**Problem to solve**
Set the listing down again, exactly as it stands below.

*** Opening of Stored data ***

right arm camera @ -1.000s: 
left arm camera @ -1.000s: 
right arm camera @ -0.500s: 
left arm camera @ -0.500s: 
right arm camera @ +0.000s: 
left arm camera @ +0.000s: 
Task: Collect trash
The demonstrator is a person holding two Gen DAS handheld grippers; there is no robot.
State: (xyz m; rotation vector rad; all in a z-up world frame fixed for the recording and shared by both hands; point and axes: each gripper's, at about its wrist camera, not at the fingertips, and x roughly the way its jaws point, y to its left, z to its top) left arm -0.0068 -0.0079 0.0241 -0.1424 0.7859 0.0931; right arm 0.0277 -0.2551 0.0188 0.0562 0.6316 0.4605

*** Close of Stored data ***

**Response area**
right arm camera @ -1.000s: 
left arm camera @ -1.000s: 
right arm camera @ -0.500s: 
left arm camera @ -0.500s: 
right arm camera @ +0.000s: 
left arm camera @ +0.000s: 
Task: Collect trash
The demonstrator is a person holding two Gen DAS handheld grippers; there is no robot.
State: (xyz m; rotation vector rad; all in a z-up world frame fixed for the recording and shared by both hands; point and axes: each gripper's, at about its wrist camera, not at the fingertips, and x roughly the way its jaws point, y to its left, z to its top) left arm -0.0068 -0.0079 0.0241 -0.1424 0.7859 0.0931; right arm 0.0277 -0.2551 0.0188 0.0562 0.6316 0.4605

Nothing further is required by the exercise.